As for being a protected species that was years ago they almost went extinct it is no longer protected here. Actually we have over population problems, its funny they lifted some of the restrictions but you have to have a special license now to hunt them. its kinda funny too cause people down here have big problems with them showing up in peoples back yards yet still don't allow us to freely hunt them.


----------



## Dawgluver (Sep 14, 2014)

I would try it in Louisiana, your dish does look lovely!


----------



## Kayelle (Sep 14, 2014)

I didn't mean to offend you about it tasting like 'fishy chicken" but I ate it in NOLA at a popular restaurant there, and my husband said the same. I'm game for most unusual foods and I must say it was the only thing we ate there that we didn't like. Bring it all on, except alligator!


----------



## Reciperighter (Sep 14, 2014)

That's one of my favorite things about NOLA. Thanks for the picture.


----------



## afterburn25 (Sep 14, 2014)

Kayelle said:


> I didn't mean to offend you about it tasting like 'fishy chicken" but I ate it in NOLA at a popular restaurant there, and my husband said the same. I'm game for most unusual foods and I must say it was the only thing we ate there that we didn't like. Bring it all on, except alligator!



no not offended however New Orleans is bad example it has gone down in recent years.
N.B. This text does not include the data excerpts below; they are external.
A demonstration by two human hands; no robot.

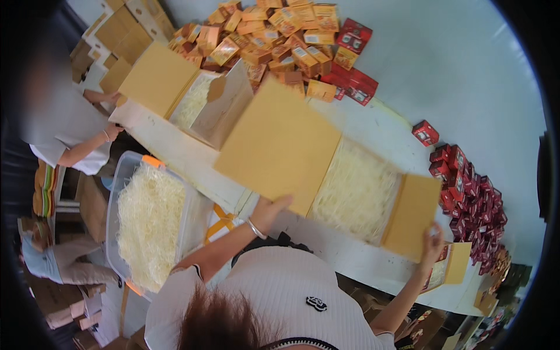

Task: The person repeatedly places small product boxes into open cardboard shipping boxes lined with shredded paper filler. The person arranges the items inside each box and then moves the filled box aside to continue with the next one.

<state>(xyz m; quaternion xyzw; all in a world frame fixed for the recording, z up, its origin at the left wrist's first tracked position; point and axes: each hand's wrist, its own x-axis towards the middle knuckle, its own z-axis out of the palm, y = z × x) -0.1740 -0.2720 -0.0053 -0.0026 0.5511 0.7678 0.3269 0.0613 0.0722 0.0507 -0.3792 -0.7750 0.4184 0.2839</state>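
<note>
In front of me on the white table lies an open cardboard gift box, filled with pale shredded paper (356,192). My left hand (273,214) holds the lower edge of its large yellow-brown flap (280,144), thumb on the flap's inner face. At the box's other end, my right hand (432,245) is at the outer edge of the smaller flap (413,214), fingers bent around it. A plastic tub (151,223) of the same shredded paper stands beside the table to my left. The undersides of both flaps are hidden.
Another open box (229,105) with shredded filling stands at the upper left, near a co-worker (83,127). Orange cartons (262,39) are heaped at the back, red cartons (463,188) at the right. A smaller open box (457,262) stands beyond my right hand.
</note>
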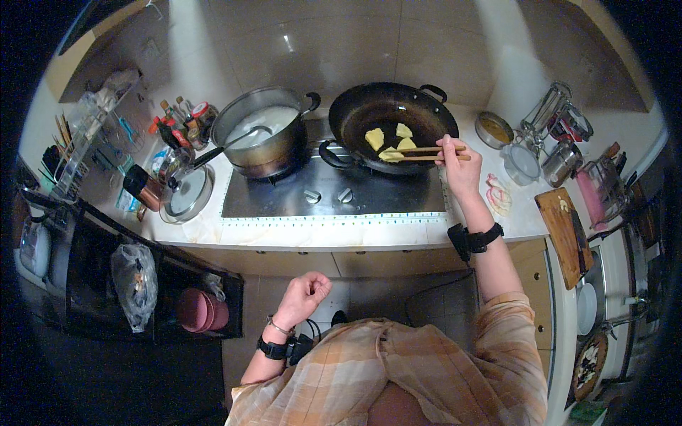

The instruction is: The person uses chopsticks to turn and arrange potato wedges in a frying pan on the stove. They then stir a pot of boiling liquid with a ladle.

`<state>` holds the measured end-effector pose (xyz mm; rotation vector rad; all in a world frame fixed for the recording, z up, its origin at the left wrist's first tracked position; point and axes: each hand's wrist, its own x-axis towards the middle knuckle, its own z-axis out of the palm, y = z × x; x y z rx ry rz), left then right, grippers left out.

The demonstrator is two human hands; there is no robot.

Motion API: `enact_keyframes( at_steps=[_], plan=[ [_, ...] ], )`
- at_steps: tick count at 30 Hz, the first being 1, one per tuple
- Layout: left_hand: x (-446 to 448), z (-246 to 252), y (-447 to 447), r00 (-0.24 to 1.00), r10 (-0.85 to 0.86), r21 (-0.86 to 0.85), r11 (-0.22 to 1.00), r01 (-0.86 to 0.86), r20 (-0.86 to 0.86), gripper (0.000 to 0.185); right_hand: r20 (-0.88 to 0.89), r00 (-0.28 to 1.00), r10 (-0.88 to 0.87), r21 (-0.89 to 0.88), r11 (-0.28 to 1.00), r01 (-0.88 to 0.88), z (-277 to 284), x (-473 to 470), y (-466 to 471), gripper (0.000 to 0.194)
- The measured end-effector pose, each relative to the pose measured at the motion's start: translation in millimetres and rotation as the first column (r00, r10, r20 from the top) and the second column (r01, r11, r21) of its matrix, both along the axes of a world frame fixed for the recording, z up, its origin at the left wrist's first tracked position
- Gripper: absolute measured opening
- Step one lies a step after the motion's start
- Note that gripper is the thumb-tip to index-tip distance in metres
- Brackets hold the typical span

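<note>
My right hand (461,165) grips a pair of wooden chopsticks (426,153) over the near right side of a dark wok (367,114). The chopstick tips meet a yellow food piece (391,155); whether they pinch it or only touch it I cannot tell. Several more yellow pieces, such as one at the left (374,139), lie on the wok's dark, shiny inside. Away from the stove, my left hand (306,298) hovers before my body, fingers curled and nothing visible in them. The wok sits on the right side of a steel gas stove (272,199).
Left of the wok stands a pot (261,154) of whitish liquid with a ladle (232,145) in it. A glass lid (187,196) and sauce bottles (173,130) crowd the left counter. Rightward are a small round pan (494,129), a crumpled cloth (498,196) and a cutting board (559,229) with a knife (579,239).
</note>
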<state>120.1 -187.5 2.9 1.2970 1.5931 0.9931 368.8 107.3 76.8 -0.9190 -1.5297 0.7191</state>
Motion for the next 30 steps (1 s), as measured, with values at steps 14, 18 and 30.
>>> enact_keyframes(
  at_steps=[14, 18, 30],
  plan=[
    [-4.4, 0.3, 4.6, 0.999, -0.03, -0.033, 0.999, 0.029, -0.028, 0.016, 0.025, 0.992, -0.127, 0.095, 0.988, 0.124, -11.1, 17.5, 11.4, 0.028],
    [-3.4, -1.4, 6.9, 0.999, -0.048, -0.032, 0.998, 0.047, -0.004, 0.015, 0.129, 0.985, -0.114, 0.096, 0.99, 0.102, -19.7, 11.5, 9.8, 0.028],
    [-7.0, -5.8, 5.1, 0.999, -0.031, -0.009, 0.999, 0.031, 0.04, 0.015, -0.013, 0.998, -0.054, 0.025, 0.998, 0.054, 0.3, 2.3, -5.5, 0.03]
  ],
)
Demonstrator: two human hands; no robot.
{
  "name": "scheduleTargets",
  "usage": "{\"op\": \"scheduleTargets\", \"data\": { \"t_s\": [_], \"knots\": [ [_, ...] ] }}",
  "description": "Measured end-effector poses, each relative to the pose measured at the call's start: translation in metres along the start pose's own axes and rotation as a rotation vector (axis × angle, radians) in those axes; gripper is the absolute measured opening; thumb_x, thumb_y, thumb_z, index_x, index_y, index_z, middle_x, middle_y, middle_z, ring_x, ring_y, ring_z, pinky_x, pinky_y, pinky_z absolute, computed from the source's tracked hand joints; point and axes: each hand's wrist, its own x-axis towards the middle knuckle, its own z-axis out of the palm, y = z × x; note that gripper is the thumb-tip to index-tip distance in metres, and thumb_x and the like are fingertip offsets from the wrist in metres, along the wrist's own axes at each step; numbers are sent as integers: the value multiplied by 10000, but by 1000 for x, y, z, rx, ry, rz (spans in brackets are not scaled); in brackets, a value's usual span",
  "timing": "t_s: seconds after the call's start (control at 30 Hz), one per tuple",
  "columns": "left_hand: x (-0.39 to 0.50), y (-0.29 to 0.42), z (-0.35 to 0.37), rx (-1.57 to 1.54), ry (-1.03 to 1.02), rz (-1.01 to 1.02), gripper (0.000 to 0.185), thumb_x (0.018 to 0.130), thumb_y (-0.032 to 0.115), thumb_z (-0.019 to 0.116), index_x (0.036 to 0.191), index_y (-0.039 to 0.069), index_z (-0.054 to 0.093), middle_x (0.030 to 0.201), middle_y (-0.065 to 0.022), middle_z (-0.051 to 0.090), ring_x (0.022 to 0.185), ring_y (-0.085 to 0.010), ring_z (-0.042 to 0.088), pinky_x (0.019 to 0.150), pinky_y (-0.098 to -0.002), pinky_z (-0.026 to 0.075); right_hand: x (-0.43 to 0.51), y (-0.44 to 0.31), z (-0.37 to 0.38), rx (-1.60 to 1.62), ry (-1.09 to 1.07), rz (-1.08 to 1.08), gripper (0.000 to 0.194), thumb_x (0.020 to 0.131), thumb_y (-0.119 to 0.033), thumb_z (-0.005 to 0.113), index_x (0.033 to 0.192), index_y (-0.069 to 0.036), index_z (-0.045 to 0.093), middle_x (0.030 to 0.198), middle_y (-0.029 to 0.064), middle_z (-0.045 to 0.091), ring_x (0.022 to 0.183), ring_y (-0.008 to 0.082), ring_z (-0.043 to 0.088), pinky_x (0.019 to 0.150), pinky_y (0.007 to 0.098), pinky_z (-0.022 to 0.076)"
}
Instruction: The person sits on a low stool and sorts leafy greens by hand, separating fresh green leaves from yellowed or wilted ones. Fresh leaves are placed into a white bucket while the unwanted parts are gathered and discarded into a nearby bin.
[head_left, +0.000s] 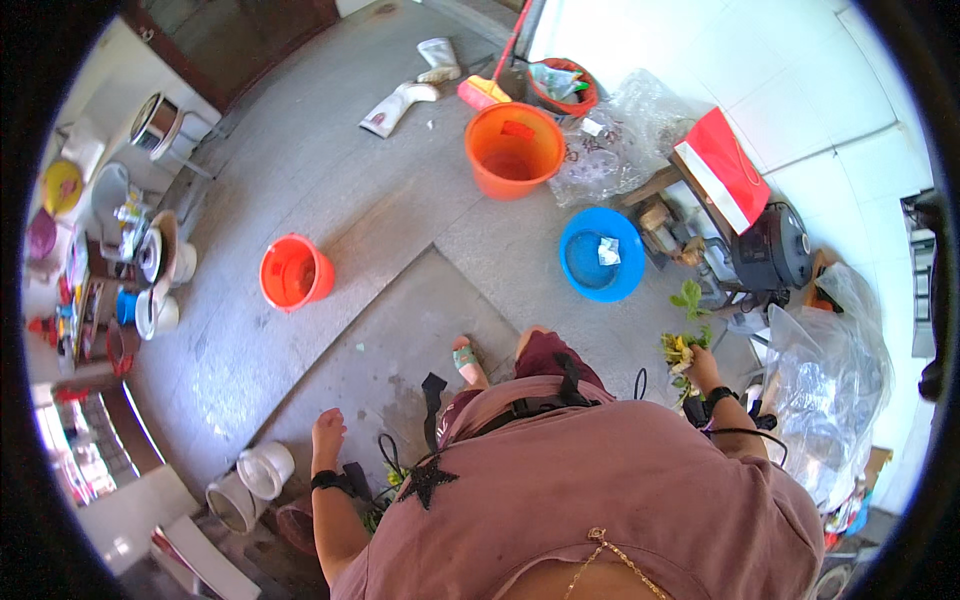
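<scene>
My right hand (702, 370) is closed around a bunch of leafy greens (678, 351), some of the leaves yellowed. A larger green leaf (690, 298) shows just above the bunch; whether it belongs to it I cannot tell. Out to the other side, my left hand (328, 436) hangs over the floor, empty, with loosely bent fingers. More greens (395, 475) peek out beside my torso, mostly hidden by it. Ahead of my right side stands a blue plastic basin (577, 259) with a small whitish packet (608, 251) inside.
An orange bucket (487, 180) and a smaller red-orange bucket (324, 281) stand on the floor. White rubber boots (397, 107) lie near a broom (484, 91). At right are a black electric cooker (772, 247) and clear plastic sheeting (817, 397). White buckets (266, 469) sit at lower left.
</scene>
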Motion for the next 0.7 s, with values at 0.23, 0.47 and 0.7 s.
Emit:
{"op": "scheduleTargets", "data": {
  "t_s": [0.23, 0.47, 0.7],
  "knots": [
    [87, 109, 2, 250, -51, 313, 356, 890, 233, 565, 1136, -21, 602, 900, -107, 670, 740, -164, 615, 679, -293, 498, 67, -64, -25, 47, -100, 31, 377, 683, -131, 729, 1024, -54, 588, 954, 221, 591, 953, 407, 543, 803, 465, 459],
    [121, 206, 11, 308, 11, 217, 306, 894, 234, 573, 1127, 40, 611, 850, -42, 641, 694, -131, 597, 589, -268, 478, 203, -123, -41, 66, -178, 13, 348, 707, -133, 712, 1024, -58, 590, 969, 218, 587, 932, 418, 552, 787, 469, 467],
    [98, 274, 19, 59, -165, -201, 338, 884, 198, 533, 1194, 66, 557, 918, -39, 624, 709, -135, 608, 512, -266, 458, 358, -189, -117, 231, -112, -172, 373, 685, -118, 722, 1024, -60, 578, 985, 233, 567, 936, 434, 546, 789, 473, 457]
  ]
}}
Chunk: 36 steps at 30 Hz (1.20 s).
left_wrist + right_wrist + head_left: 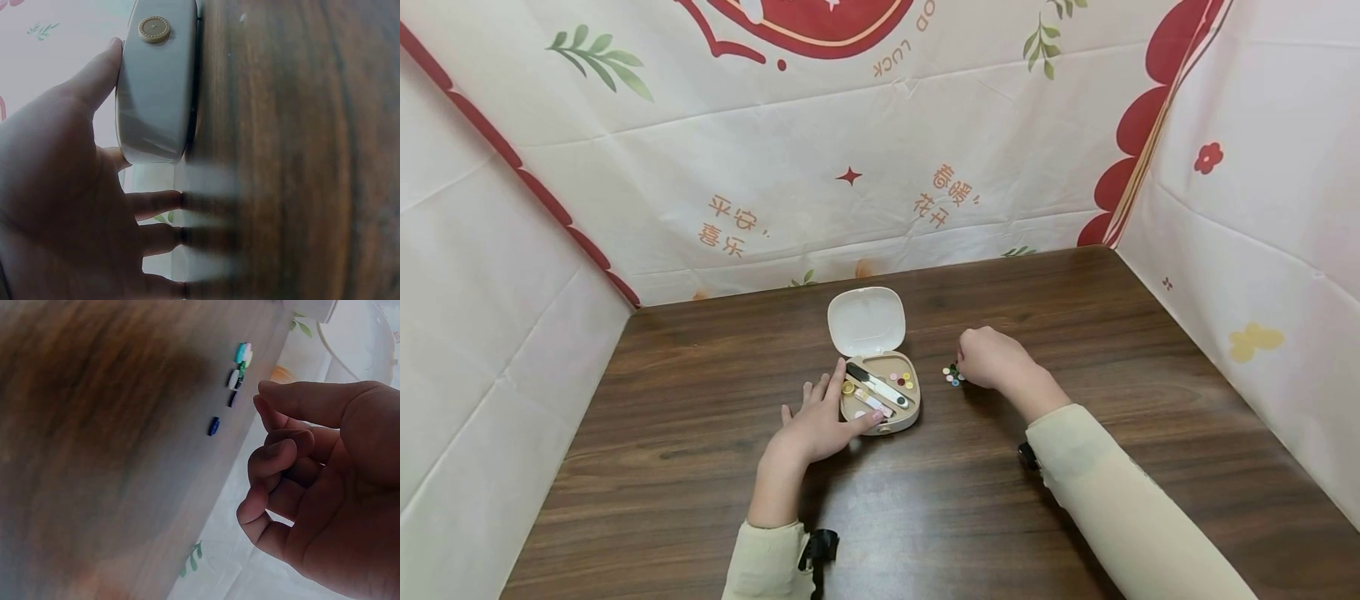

I went a couple years ago and was very disappointed wasn't the N.O.L.A that I remember. 
I turned my girlfriend on to Gumbo shes from New York and she loves it.
We ordered some in New Orleans and wow it tasted like the dumped a whole canister of salt in it and charged us $15 a bowl for it.

The other main difference is New Orleans is mostly Creole food and I live 2 hours West of New Orleans and here its Cajun. 

Now if you want a recipe for Gumbo I can give you one I made myself I have yet to find anyone that can even come close.


----------



## CharlieD (Sep 14, 2014)

Back in the day my two coworkers ran crocodile for food business on side. They had the freshest, the yummiest alligator you can get. I used to tr y anything that came my way. Alligator was not on my list of favorite things to eat. 


Sent from my iPad using Discuss Cooking


----------



## buckytom (Sep 15, 2014)

i had fried gator tail in disney in florida (of all places) many years ago ('85, '86 maybe). if memory serves, it was in al e. gator's restaurant, lol.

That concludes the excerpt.